16. Mike Teevee was actually the worst
In the film’s DVD commentary, Wilder identified actor Paris Themmen, two years younger than the rest of the cast, as the worst of the child actors to work with. Themmen backed this up in a Reddit AMA in 2015, claiming “I was the brattiest.”
17. The Oompa-Loompas were cast from circuses around Europe and were quite the handful on-set
The 10 Oompa-Loompas came from British and Turkish circuses. There were nine men and one woman, and, according to Themmen, were frequently drunk by the end of the day’s filming. Once, they gathered the entire cast’s shoes from the hotel they were staying at, tied all the laces together, and left them in a giant pile to be discovered the next morning.

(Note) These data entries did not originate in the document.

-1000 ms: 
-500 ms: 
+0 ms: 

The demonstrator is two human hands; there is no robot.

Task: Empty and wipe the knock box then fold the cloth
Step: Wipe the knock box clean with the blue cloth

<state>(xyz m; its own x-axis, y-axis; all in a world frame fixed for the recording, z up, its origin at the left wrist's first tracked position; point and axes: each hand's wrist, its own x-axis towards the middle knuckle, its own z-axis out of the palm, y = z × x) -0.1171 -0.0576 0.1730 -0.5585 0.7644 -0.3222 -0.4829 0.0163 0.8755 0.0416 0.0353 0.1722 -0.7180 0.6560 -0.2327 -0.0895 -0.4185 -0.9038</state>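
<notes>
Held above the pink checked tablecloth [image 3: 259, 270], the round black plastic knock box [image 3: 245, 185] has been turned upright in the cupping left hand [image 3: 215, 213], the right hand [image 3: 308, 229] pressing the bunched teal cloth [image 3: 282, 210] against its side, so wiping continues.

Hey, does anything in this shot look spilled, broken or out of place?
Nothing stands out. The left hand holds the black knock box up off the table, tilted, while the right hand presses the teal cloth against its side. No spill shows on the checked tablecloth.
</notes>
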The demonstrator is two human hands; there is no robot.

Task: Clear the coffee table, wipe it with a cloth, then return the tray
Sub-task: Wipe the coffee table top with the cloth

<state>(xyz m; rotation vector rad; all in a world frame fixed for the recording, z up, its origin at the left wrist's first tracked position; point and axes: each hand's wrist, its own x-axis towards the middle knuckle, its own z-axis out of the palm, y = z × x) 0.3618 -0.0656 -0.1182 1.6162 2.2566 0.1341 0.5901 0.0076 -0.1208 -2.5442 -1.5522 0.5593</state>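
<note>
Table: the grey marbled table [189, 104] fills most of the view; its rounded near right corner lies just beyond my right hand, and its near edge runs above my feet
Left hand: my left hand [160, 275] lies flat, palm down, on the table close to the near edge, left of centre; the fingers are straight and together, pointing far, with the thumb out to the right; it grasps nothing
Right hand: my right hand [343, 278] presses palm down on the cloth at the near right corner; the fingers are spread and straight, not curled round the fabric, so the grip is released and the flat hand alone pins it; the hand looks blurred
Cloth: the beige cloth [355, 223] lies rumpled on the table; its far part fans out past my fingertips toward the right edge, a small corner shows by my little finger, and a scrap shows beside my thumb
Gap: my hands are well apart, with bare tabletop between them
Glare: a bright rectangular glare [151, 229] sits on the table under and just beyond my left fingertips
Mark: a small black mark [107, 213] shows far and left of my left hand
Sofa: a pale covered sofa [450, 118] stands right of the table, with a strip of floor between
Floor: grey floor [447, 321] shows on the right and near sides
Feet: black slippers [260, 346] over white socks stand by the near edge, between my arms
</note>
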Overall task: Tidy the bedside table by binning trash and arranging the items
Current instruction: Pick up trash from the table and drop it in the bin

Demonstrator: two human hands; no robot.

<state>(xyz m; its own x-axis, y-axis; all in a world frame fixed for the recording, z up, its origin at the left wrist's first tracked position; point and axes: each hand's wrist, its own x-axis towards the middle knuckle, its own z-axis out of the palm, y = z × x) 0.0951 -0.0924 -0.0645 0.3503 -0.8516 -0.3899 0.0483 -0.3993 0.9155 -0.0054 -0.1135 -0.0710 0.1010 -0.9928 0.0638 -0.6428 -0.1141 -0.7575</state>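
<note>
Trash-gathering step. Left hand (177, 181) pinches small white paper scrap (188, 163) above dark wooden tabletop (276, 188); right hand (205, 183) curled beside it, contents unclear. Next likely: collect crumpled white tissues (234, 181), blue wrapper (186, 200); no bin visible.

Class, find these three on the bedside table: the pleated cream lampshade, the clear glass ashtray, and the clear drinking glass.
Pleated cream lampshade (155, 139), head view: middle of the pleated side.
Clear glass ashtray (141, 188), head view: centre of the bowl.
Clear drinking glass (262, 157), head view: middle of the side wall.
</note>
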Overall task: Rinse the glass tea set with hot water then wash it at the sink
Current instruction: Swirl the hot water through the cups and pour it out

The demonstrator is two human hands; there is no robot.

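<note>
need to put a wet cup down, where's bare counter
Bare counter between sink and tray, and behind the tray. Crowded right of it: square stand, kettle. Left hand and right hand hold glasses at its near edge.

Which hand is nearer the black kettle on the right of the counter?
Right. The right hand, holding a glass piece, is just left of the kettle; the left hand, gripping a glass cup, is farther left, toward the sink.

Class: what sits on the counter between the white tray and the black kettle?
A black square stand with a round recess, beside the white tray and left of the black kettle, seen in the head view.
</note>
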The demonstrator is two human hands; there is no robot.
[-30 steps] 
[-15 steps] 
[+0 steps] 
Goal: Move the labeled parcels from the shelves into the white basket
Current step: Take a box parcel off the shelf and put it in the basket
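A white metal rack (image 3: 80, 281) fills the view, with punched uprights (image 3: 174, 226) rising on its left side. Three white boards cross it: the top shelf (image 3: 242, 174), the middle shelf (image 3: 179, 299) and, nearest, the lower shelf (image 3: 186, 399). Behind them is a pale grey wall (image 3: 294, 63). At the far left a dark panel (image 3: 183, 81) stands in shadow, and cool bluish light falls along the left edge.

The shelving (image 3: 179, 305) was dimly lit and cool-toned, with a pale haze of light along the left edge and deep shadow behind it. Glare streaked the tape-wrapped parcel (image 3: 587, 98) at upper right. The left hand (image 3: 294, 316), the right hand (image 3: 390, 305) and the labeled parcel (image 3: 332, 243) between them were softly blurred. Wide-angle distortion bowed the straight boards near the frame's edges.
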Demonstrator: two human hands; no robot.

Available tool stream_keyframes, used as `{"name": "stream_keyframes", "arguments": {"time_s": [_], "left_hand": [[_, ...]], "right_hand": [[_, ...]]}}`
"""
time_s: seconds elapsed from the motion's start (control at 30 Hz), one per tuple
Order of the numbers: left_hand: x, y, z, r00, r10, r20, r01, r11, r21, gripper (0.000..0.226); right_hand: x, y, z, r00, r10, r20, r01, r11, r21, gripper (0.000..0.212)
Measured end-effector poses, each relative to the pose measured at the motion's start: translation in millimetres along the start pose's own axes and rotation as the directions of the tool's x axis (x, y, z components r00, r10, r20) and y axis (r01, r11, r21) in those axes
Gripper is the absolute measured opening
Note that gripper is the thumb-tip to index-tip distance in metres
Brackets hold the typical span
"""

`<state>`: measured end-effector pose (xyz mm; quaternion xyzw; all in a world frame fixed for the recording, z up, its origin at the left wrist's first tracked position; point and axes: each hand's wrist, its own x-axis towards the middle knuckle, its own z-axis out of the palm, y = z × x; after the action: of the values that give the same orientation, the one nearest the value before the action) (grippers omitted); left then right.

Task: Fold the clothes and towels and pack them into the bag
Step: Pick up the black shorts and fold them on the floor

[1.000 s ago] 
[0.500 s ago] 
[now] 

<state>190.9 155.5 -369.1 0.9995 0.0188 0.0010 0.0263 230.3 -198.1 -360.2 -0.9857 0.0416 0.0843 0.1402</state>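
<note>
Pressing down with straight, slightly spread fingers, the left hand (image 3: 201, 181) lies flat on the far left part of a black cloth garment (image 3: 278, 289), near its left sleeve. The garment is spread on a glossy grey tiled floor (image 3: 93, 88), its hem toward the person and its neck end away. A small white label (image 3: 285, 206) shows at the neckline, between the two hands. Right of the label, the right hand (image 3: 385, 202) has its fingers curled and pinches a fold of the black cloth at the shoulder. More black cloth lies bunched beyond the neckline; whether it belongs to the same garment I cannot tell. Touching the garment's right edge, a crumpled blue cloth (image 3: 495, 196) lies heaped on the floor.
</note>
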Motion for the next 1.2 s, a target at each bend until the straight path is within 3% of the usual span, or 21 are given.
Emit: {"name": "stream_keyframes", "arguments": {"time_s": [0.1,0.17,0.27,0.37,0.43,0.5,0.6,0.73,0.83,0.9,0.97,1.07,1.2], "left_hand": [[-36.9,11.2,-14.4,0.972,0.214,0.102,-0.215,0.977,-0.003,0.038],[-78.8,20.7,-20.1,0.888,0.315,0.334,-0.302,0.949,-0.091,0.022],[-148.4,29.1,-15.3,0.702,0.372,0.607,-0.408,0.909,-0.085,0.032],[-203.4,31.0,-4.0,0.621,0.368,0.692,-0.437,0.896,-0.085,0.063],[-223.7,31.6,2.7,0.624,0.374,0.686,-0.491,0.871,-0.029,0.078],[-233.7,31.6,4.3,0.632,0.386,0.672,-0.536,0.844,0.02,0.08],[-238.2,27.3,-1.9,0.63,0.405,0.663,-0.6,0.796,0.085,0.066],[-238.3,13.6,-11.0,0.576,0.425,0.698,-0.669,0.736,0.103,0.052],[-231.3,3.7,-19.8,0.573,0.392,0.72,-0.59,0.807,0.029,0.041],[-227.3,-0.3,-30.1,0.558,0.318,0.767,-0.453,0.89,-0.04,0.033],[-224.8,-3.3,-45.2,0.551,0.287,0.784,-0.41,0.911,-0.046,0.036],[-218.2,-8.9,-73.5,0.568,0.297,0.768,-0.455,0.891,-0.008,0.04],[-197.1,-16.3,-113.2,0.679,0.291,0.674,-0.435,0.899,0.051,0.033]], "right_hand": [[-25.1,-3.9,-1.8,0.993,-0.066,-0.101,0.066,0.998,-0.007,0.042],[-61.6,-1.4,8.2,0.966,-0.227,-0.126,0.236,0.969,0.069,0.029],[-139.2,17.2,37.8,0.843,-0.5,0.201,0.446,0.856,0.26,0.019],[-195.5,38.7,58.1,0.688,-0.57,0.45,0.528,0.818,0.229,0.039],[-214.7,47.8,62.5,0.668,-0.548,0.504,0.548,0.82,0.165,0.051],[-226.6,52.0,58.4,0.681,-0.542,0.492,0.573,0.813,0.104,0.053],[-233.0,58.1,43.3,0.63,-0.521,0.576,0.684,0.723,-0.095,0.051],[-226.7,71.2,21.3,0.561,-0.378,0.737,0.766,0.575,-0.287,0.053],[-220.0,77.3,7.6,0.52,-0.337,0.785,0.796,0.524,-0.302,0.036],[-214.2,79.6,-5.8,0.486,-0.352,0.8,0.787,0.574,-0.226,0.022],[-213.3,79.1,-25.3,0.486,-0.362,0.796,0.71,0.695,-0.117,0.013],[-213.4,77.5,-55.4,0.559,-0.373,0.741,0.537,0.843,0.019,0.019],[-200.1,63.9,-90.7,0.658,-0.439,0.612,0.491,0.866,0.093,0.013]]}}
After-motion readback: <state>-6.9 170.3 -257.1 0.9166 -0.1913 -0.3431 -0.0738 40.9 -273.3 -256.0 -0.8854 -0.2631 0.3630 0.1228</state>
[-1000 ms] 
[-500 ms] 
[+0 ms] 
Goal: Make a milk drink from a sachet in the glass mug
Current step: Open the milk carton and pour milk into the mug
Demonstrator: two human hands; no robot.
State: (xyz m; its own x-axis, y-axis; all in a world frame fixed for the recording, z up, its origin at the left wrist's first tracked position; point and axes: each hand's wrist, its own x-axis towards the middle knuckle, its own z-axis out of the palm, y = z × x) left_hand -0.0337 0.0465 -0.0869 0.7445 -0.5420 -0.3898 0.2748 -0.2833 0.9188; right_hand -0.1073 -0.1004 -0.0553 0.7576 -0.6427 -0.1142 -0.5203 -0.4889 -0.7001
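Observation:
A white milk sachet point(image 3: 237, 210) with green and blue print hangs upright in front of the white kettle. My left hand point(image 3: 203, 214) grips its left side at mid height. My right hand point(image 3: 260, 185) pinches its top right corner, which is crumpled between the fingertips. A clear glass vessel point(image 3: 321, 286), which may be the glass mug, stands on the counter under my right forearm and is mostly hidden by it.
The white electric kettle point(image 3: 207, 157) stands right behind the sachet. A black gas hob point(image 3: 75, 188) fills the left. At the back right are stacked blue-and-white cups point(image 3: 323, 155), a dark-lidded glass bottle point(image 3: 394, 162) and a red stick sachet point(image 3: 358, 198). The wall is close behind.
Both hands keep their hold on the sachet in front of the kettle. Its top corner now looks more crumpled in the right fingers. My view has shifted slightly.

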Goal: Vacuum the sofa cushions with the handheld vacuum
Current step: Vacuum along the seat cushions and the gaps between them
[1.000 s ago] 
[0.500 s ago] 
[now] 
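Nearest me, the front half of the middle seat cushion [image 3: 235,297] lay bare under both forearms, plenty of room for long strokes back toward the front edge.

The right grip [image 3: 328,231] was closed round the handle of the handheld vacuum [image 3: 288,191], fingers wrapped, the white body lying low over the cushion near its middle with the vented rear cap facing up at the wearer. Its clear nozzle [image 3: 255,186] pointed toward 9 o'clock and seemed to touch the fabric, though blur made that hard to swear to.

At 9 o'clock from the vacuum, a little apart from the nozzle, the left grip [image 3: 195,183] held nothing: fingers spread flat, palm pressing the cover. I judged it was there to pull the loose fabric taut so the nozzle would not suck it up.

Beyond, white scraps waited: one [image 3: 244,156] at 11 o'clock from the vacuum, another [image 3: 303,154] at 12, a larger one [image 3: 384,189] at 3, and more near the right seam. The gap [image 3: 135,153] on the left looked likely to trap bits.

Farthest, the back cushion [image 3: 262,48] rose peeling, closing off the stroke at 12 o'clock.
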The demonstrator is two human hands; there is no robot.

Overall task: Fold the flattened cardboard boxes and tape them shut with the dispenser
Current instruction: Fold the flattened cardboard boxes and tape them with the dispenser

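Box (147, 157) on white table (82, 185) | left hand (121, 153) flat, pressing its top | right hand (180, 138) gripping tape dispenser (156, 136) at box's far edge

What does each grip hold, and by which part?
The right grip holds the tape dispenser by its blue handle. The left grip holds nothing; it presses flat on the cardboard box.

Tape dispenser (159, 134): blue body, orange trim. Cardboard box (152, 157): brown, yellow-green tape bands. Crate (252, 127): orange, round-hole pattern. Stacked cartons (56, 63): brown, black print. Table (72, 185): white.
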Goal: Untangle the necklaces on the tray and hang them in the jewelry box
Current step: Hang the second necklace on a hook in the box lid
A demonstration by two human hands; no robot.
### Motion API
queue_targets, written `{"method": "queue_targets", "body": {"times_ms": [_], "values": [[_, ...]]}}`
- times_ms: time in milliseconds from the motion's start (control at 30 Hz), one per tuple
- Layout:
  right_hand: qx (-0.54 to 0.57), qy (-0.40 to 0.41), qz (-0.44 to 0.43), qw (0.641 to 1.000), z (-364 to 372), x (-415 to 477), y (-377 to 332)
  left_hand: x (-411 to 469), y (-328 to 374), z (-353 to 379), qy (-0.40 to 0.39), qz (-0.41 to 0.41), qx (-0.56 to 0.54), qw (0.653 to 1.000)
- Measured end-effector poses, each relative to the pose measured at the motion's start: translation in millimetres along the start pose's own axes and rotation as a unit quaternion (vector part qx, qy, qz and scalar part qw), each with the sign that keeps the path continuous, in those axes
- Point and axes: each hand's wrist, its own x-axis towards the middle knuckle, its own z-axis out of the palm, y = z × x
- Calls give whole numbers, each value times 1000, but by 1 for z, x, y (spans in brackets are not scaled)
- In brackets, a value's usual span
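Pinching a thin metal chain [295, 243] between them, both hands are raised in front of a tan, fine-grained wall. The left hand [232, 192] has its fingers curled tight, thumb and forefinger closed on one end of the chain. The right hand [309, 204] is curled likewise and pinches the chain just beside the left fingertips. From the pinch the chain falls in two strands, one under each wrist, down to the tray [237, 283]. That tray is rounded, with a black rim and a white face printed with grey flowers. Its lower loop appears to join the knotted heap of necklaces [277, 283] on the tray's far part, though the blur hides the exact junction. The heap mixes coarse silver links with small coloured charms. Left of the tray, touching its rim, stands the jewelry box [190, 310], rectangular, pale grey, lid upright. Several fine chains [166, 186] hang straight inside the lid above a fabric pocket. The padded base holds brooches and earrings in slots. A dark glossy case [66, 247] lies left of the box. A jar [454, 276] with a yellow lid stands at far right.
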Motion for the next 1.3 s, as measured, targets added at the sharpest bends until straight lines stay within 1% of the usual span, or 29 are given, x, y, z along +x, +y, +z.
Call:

18. There are a few continuity errors in the film
For example, Salt’s hair grows progressively shorter, as the makeup and hair department continually got rid of Julie Dawn Cole’s split ends. Also, Ostrum’s voice dropped during filming and is noticeably in different ranges at different parts.
19. Dahl made ‘Snozzberries’ an incredibly foul pun after the film came out
In his 1979 book My Uncle Oswald (a bizarrely adult story about well, it’s bizarre, Dahl uses “snozzberry” as a euphemism for “penis” (George Bernard Shaw’s member, specifically don’t ask), thus creating an incredibly dirty pun (“The snozzberries taste like snozzberries”) in one of his own works, retroactively.